| The problem |
Provide the material again, with every line intact and exact.

| The data |

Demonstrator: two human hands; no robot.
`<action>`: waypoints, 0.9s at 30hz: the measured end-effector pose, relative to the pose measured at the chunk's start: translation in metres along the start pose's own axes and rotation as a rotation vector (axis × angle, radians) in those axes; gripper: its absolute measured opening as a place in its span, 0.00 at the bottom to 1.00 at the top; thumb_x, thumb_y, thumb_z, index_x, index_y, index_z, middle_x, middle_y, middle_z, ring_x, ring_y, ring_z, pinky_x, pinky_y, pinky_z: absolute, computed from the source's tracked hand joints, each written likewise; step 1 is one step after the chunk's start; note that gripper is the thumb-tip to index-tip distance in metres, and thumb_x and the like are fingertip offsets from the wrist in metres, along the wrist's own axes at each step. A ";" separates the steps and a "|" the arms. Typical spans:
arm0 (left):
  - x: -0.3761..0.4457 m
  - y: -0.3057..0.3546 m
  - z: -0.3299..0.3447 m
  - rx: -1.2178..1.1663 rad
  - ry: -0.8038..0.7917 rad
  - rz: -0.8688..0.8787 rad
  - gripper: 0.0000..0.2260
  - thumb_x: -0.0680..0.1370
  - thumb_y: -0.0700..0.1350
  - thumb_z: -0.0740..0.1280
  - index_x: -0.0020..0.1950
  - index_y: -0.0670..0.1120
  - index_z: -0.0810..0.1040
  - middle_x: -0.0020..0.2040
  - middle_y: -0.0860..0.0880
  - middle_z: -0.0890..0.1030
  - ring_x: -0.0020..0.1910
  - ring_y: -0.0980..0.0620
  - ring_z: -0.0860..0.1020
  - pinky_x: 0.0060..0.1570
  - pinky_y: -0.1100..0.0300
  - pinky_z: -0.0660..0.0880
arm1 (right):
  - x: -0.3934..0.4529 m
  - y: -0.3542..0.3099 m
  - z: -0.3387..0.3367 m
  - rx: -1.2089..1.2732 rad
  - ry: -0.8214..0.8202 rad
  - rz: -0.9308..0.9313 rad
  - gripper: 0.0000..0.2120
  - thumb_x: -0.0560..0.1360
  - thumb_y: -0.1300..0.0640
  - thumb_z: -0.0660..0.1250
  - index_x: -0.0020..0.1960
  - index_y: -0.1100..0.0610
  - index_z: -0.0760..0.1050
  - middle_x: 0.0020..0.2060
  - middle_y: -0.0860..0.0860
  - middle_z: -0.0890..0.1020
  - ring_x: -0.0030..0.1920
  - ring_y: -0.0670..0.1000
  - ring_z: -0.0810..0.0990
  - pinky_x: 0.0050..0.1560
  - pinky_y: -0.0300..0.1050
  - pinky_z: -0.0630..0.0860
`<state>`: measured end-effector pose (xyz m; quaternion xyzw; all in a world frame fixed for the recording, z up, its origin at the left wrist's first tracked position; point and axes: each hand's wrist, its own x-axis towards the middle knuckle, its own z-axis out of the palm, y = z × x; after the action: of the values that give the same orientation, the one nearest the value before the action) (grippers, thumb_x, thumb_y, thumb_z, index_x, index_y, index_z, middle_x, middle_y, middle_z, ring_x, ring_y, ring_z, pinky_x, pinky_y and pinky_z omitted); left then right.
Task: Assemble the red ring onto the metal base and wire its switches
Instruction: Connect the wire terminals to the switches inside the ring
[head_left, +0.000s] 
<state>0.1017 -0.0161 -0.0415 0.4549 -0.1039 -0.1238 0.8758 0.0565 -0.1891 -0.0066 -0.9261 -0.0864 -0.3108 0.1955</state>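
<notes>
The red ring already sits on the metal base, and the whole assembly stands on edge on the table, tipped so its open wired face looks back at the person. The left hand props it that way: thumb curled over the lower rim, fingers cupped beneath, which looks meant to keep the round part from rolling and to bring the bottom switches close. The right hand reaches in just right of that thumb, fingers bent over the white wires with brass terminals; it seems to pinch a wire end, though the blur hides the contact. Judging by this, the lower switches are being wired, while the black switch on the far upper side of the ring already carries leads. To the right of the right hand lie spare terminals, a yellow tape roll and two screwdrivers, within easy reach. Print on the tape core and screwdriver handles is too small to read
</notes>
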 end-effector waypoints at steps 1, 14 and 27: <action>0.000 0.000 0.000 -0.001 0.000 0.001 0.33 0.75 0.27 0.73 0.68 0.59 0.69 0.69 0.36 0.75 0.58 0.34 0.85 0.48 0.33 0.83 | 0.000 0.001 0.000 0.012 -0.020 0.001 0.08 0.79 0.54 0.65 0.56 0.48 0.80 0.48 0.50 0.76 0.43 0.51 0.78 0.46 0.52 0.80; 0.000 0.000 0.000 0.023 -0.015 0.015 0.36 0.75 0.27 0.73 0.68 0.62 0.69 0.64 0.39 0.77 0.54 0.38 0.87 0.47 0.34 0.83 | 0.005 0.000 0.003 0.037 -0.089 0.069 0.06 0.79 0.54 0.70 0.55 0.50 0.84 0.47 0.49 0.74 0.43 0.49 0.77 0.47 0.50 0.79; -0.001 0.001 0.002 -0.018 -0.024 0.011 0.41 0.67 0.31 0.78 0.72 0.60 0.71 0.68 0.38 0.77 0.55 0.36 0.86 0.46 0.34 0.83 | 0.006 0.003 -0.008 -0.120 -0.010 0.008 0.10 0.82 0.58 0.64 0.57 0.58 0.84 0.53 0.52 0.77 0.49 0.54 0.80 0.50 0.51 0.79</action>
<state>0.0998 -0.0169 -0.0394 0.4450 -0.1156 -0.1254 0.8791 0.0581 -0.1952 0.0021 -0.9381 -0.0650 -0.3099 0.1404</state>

| Result of the task |
Demonstrator: two human hands; no robot.
`<action>`: waypoints, 0.9s at 30hz: the measured end-effector pose, relative to the pose measured at the chunk's start: translation in metres along the start pose's own axes and rotation as a rotation vector (axis × angle, radians) in those axes; gripper: its absolute measured opening as a place in its span, 0.00 at the bottom to 1.00 at the top; thumb_x, thumb_y, thumb_z, index_x, index_y, index_z, middle_x, middle_y, middle_z, ring_x, ring_y, ring_z, pinky_x, pinky_y, pinky_z: absolute, computed from the source's tracked hand joints, each written likewise; step 1 is one step after the chunk's start; note that gripper is the thumb-tip to index-tip distance in metres, and thumb_x and the like are fingertip offsets from the wrist in metres, along the wrist's own axes at each step. A ";" separates the steps and a "|" the arms. Typical spans:
arm0 (left):
  - x: -0.3761..0.4457 m
  - y: -0.3057..0.3546 m
  - z: -0.3299..0.3447 m
  - rx: -1.2178..1.1663 rad
  - ry: -0.8038..0.7917 rad
  - rz: -0.8688..0.8787 rad
  - gripper: 0.0000..0.2260
  - thumb_x: -0.0680..0.1370
  - thumb_y: -0.0700..0.1350
  - thumb_z: -0.0740..0.1280
  - index_x: -0.0020..0.1950
  - index_y: -0.0670..0.1120
  - index_z: -0.0810..0.1040
  - middle_x: -0.0020..0.2040
  - middle_y: -0.0860..0.0880
  - middle_z: -0.0890..0.1030
  - ring_x: -0.0020..0.1910
  - ring_y: -0.0980..0.0620
  - ring_z: -0.0860..0.1020
  - pinky_x: 0.0060..0.1570
  - pinky_y: -0.1100..0.0300
  - pinky_z: -0.0660..0.0880
arm1 (right):
  - x: -0.3934..0.4529 m
  - y: -0.3542..0.3099 m
  - z: -0.3387..0.3367 m
  - rx: -1.2089..1.2732 rad
  - ry: -0.8214..0.8202 rad
  - rz: -0.9308..0.9313 rad
  - gripper: 0.0000..0.2120
  - thumb_x: -0.0560..0.1360
  - thumb_y: -0.1300..0.0640
  - thumb_z: -0.0660..0.1250
  - index_x: -0.0020..0.1960
  - index_y: -0.1100..0.0610
  - index_z: -0.0760..0.1050
  - middle_x: 0.0020..0.2060
  - middle_y: -0.0860..0.0860
  - middle_z: -0.0890..0.1020
  - ring_x: -0.0030..0.1920
  - ring_y: -0.0670..0.1000
  - ring_z: -0.0810..0.0990
  - pinky_x: 0.0050..0.1560
  - pinky_y: -0.0300..0.1050
  - pinky_z: -0.0630..0.0860
`<state>`: measured end-effector pose (xyz m; quaternion xyzw; all in a world frame fixed for the recording, z up, its origin at the left wrist's first tracked position; point and axes: each hand's wrist, its own x-axis towards the middle knuckle, its own z-axis out of the palm, y = z × x; after the action: of the values that give the same orientation, the one nearest the value before the action) (grippers, thumb_x, thumb_y, thumb_z, index_x, index_y, index_z, middle_x, middle_y, middle_z, ring_x, ring_y, ring_z, pinky_x, pinky_y and pinky_z omitted); left then right.
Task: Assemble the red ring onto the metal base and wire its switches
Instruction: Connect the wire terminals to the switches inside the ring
[head_left, +0.000s] 
<state>0.1017 -0.0161 -0.0415 0.4549 -0.1039 -0.1238 0.8758 0.0565 -0.1891 -0.0066 -0.9261 -0.0864 -0.3108 0.1955</state>
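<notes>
The red ring already sits on the metal base, and the whole assembly stands on edge on the table, tipped so its open wired face looks back at the person. The left hand props it that way: thumb curled over the lower rim, fingers cupped beneath, which looks meant to keep the round part from rolling and to bring the bottom switches close. The right hand reaches in just right of that thumb, fingers bent over the white wires with brass terminals; it seems to pinch a wire end, though the blur hides the contact. Judging by this, the lower switches are being wired, while the black switch on the far upper side of the ring already carries leads. To the right of the right hand lie spare terminals, a yellow tape roll and two screwdrivers, within easy reach. Print on the tape core and screwdriver handles is too small to read
</notes>
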 end-effector waypoints at steps 1, 14 and 27: <action>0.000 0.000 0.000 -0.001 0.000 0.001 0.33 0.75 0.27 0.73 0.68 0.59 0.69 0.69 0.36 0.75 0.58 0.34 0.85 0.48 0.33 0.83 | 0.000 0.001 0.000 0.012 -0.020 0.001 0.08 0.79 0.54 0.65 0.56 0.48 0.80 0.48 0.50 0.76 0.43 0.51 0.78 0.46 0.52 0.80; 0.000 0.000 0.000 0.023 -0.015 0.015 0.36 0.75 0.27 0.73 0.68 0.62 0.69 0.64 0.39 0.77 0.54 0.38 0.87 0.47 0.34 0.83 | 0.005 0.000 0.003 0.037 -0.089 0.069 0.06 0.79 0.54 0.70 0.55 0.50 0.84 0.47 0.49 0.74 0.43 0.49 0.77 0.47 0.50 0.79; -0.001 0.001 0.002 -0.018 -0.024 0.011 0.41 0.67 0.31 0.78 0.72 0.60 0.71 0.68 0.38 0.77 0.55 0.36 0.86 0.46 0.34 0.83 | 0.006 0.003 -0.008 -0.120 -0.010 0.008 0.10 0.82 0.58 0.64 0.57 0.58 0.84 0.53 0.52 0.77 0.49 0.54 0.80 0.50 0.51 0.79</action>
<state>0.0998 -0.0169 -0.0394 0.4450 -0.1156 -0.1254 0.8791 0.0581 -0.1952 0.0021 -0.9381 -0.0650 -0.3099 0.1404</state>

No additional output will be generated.